#### [TO DO]
For each line in the material below that holds "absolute", copy that line.

------------------------------------------------------------

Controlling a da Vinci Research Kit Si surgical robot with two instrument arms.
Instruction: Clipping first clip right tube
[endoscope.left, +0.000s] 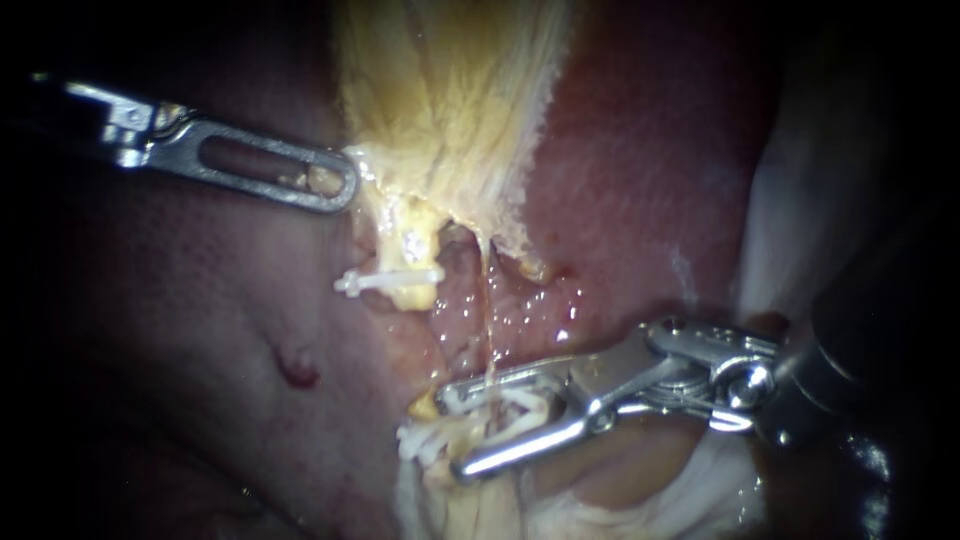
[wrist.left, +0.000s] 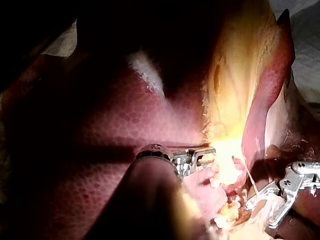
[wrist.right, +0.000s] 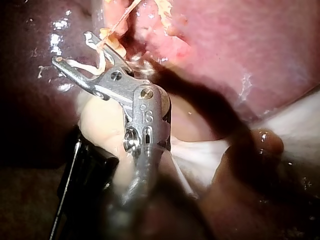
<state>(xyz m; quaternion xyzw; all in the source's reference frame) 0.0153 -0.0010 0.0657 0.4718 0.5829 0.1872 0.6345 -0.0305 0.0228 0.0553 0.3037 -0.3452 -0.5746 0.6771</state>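
Observation:
My right instrument (endoscope.left: 455, 430) comes in from the right; its jaws stand apart with a white clip (endoscope.left: 500, 405) seated between them. The clip straddles a thin pale tube (endoscope.left: 488, 320) that runs down from the yellow gallbladder (endoscope.left: 450, 100). Another white clip (endoscope.left: 390, 281) sits across a stub of tissue to the left. My left instrument (endoscope.left: 335, 185) grips the gallbladder's edge with its slotted jaws. In the right wrist view the right instrument (wrist.right: 72, 48) holds the clip (wrist.right: 85, 65) around the tube (wrist.right: 122, 17). The left wrist view shows the left instrument (wrist.left: 205, 159) and the right instrument (wrist.left: 260, 212).
Dark red liver (endoscope.left: 180, 300) lies under and left of the work, with a small bleeding spot (endoscope.left: 298, 372). White gauze (endoscope.left: 800, 200) lies at the right behind the right instrument's shaft. Pale fatty tissue (endoscope.left: 470, 500) sits below the open jaws.

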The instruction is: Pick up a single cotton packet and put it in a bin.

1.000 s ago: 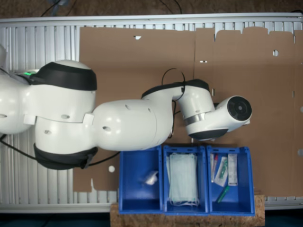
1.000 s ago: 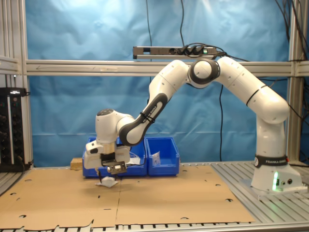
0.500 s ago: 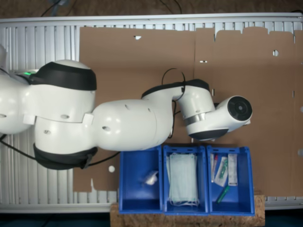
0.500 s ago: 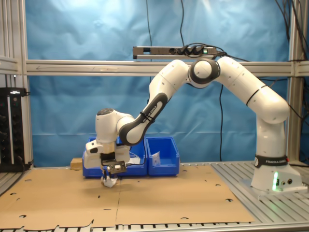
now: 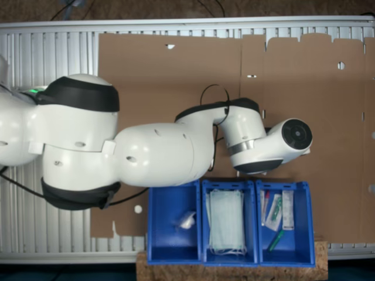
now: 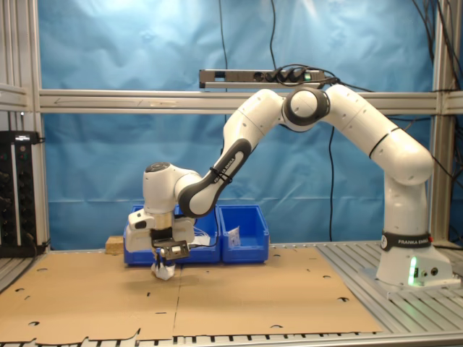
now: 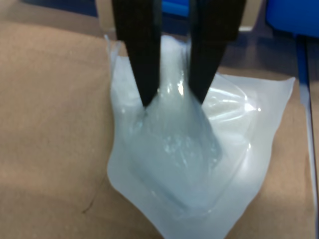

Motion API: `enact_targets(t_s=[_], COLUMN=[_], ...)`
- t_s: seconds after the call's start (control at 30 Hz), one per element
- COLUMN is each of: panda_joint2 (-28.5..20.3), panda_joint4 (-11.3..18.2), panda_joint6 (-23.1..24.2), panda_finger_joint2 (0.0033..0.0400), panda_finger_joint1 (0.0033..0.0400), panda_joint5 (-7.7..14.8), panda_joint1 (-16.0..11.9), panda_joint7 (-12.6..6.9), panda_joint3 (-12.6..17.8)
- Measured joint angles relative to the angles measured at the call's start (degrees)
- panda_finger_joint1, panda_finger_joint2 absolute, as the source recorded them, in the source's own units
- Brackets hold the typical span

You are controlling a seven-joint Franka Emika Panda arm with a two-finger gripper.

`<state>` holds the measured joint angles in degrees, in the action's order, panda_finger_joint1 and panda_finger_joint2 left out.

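On brown cardboard [image 7: 45, 124], crinkly translucent cotton packet [image 7: 184, 164], pinched between black claw [image 7: 172, 97] fingers

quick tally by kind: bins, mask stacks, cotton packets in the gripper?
Blue bins: 3, and
Pale green mask stack: 1, in the middle bin
Cotton packet: 1, pinched by the gripper over the cardboard sheet
Total: 5
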<state>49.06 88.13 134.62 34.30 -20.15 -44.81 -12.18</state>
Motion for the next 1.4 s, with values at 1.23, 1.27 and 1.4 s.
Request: enact_targets(t_s=[1.23,1.27,1.4], panda_joint2=[-23.5,-24.7,-29.6], panda_joint4=[19.3,20.2,23.9], panda_joint6=[-4.4,-4.4,-4.6], panda_finger_joint2=[0.0038,0.0038,0.0038], panda_finger_joint1=[0.0038,0.0038,0.0038], panda_joint5=[-1.1,-1.2,-1.4], panda_joint1=[-1.3,-1.5,-2.2], panda_joint7=[0.0,0.0,0.0], panda_joint3=[-7.9,-8.3,-9.3])
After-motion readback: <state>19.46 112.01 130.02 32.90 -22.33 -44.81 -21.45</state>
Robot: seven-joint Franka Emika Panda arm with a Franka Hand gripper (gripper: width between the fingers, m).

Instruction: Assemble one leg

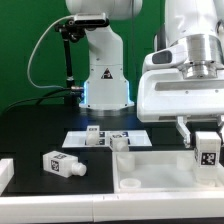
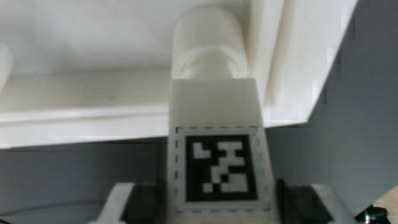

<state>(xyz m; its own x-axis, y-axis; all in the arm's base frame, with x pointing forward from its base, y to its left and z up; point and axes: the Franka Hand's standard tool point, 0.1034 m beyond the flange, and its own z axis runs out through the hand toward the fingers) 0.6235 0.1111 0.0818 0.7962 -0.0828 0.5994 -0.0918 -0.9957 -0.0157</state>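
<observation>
My gripper (image 1: 206,143) is at the exterior view's right, shut on a white leg (image 1: 207,153) whose black-and-white tag faces the camera. It holds the leg over the right end of the large white panel (image 1: 150,172). In the wrist view the gripper (image 2: 222,208) clamps the tagged leg (image 2: 221,150) between its two fingers (image 2: 135,203). The leg's far end points at a rimmed corner of the panel (image 2: 107,100). I cannot tell whether the leg's tip touches the panel. Another leg (image 1: 62,163) lies on its side on the black table, left of the panel.
Two more legs (image 1: 95,135) (image 1: 120,143) stand on or near the marker board (image 1: 108,135) behind the panel. The robot base (image 1: 105,75) stands at the back. A white object (image 1: 5,172) lies at the left edge of the table.
</observation>
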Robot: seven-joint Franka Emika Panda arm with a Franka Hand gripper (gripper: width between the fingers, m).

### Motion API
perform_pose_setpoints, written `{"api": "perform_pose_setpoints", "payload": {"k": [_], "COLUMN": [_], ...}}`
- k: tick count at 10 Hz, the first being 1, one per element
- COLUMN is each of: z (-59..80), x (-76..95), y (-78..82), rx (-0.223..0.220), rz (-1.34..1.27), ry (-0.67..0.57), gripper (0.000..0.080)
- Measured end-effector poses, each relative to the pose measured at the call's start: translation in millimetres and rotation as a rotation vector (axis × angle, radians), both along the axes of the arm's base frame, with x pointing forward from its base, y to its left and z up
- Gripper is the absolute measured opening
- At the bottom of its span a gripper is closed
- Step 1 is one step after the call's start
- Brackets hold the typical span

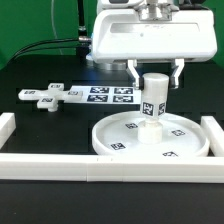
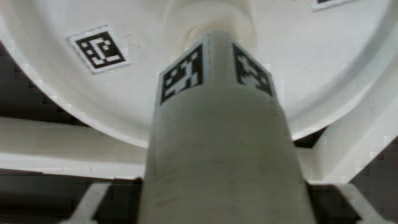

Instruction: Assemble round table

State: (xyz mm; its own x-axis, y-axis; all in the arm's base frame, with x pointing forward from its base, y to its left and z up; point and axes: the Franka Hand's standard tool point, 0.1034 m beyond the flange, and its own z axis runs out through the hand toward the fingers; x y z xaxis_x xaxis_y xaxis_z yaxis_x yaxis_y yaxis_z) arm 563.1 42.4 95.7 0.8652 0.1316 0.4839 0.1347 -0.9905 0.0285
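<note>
The large round rimmed disc (image 1: 112, 146) lies flat on the black table at the exterior view's right. The short thick post (image 1: 155, 102) stands upright on the disc's middle, with its lower end down at the centre. My gripper (image 1: 156, 80) comes from above and is shut on the post's upper part, one finger on each side. In the wrist view the post (image 2: 214, 130) runs straight away from my gripper (image 2: 217, 208) down to the disc (image 2: 98, 95). The small cross-shaped piece (image 1: 45, 96) lies loose at the exterior view's left.
The marker board (image 1: 108, 95) lies flat behind the disc, next to the cross-shaped piece. White border rails run along the front (image 1: 90, 165), the exterior view's left (image 1: 6, 125) and right (image 1: 213, 135). Cables hang at the back.
</note>
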Motion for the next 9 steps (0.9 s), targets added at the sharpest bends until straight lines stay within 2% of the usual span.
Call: {"api": "perform_pose_setpoints", "payload": {"k": [3,7,8,9], "z": [-11.3,-11.3,-11.3,-10.2], "x": [-4.2,-0.6,-0.6,-0.1], "y": [-0.7,-3.8,-3.8,-3.4], "rx": [-0.001,-0.010,-0.010,-0.010], "rz": [-0.001,0.002,0.002,0.002], "ry": [0.013,-0.024,-0.024,-0.025], "gripper": [0.0409,0.0410,0.0590,0.0590]}}
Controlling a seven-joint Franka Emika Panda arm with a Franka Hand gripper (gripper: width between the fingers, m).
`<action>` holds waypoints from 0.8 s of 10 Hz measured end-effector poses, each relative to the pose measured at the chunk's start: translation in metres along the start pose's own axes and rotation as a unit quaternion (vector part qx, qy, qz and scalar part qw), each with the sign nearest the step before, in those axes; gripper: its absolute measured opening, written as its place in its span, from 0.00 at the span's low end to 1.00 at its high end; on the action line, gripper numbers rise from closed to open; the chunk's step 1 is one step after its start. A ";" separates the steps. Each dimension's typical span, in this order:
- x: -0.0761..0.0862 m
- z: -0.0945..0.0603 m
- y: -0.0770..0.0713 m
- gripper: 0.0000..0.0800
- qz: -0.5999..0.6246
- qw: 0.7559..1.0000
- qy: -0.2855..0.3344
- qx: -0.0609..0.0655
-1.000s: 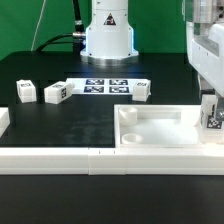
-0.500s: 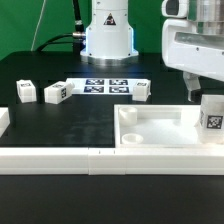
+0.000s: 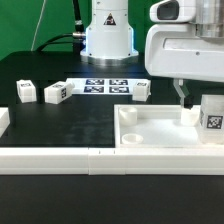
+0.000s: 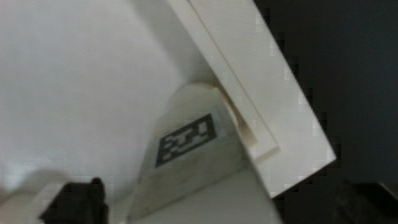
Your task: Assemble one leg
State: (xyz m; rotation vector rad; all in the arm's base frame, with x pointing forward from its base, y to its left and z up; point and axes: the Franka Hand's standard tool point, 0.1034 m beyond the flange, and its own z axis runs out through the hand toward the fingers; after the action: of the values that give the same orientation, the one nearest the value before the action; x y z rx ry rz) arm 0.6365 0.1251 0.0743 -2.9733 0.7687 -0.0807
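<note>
While the arm is hanging over the far right corner of the large white tray piece [image 3: 150, 128], the pincer [image 3: 186, 97] is sitting just above the tray's floor, its dark fingertips barely showing below the white hand. Whether they are parted or closed cannot be told from either view, and nothing is visibly held between them.

One leg [image 3: 213, 116] is standing upright at the tray's edge on the exterior view's right, its tag facing the camera, just beside the pincer and slightly nearer the camera. The wrist view is showing what is probably the same leg [image 4: 192, 135] against the tray's raised rim [image 4: 249, 90]. Its long axis is running vertically, so a sideways approach towards the exterior view's right looks likely.

Three more legs [image 3: 55, 93] are lying on the black surface [image 3: 60, 125] near the marker board [image 3: 105, 85], well apart from the pincer.
</note>
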 end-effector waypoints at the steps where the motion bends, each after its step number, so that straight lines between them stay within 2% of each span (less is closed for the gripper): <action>1: 0.000 0.000 0.000 0.81 -0.043 0.999 0.000 0.000; 4: 0.002 0.000 0.004 0.81 -0.174 0.985 0.002 -0.004; 5: 0.002 0.000 0.004 0.81 -0.174 0.985 0.002 -0.004; 7: 0.002 0.000 0.004 0.49 -0.173 0.985 0.002 -0.004; 8: 0.003 0.000 0.004 0.36 -0.173 0.985 0.002 -0.004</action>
State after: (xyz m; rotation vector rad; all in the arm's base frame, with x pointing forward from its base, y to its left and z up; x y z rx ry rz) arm 0.6369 0.1205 0.0738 -3.0807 0.2444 -0.1014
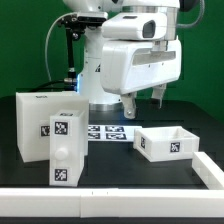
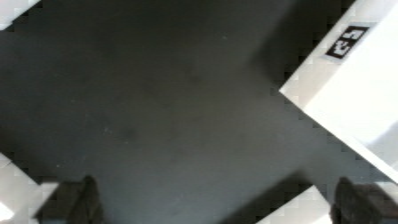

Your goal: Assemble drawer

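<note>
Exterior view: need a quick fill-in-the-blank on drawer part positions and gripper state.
1. The gripper has its jaws ____, with nothing between them.
2. The box casing stands at the exterior view's ____.
3. The open-topped tray sits at the exterior view's ____.
Missing words: open; left; right.
</note>
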### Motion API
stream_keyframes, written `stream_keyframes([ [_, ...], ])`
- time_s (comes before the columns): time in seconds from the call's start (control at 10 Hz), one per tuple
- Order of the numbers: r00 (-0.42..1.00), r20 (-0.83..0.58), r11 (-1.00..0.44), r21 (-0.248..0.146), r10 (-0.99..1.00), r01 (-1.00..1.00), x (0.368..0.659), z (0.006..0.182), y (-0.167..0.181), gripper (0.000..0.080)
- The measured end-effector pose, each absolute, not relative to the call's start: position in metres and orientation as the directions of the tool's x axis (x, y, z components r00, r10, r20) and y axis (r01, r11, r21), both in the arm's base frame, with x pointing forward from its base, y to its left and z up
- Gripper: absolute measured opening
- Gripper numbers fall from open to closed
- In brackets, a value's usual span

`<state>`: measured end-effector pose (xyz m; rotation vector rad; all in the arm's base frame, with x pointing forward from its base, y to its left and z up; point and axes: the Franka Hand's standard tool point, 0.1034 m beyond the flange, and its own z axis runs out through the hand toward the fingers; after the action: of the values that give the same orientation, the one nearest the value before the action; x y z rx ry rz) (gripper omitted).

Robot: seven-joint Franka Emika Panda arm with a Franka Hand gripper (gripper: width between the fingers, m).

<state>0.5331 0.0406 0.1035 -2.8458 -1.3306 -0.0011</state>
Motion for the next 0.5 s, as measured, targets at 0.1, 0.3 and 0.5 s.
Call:
stream_keyframes([
  [0.1, 0.654, 0.006, -0.654, 0.004, 0.756, 0.756, 0.532, 0.104, 0.041, 0.065],
  [0.3, 0.744, 0.049, -0.745, 0.026, 0.667, 0.666, 0.492, 0.088, 0.044, 0.065],
  [0.5, 0.759, 0.077, -0.763, 0.024, 0.646, 0.646, 0.462, 0.053, 0.046, 0.065],
])
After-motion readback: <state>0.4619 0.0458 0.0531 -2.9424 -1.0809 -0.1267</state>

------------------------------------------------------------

#### [SOLVED EXERCISE]
- panda_finger_joint1, panda_finger_joint2 absolute, as the source recorded them, in the source's own units
- Gripper is the absolute measured opening
`<action>` holds waypoints from 0.8 s of 10 Hz measured end-effector poses, each relative to the pose measured at the chunk's start: translation in metres along the start pose's own axes and rotation as a unit quaternion (vector part qx, qy, qz and scalar part qw), each with the sign nearest the step before, in those axes; gripper: its absolute measured opening, written as its place in its span, from 0.00 at the span's low end to 1.00 at its high end; on the action line, gripper numbers rise from closed to open; the chunk's step 1 is one step after its start. A ";" separates the steps. Each dimension's typical span, in this order:
- The measured end-effector pose, each absolute, not relative to the call's start: position in metres and orientation as the directions of the tool's x axis (x, y, z components r00, r10, r20) and y axis (r01, r11, r21), both in the arm's base frame, with x pointing forward from its base, y to its left and z up
- Gripper: absolute measured opening

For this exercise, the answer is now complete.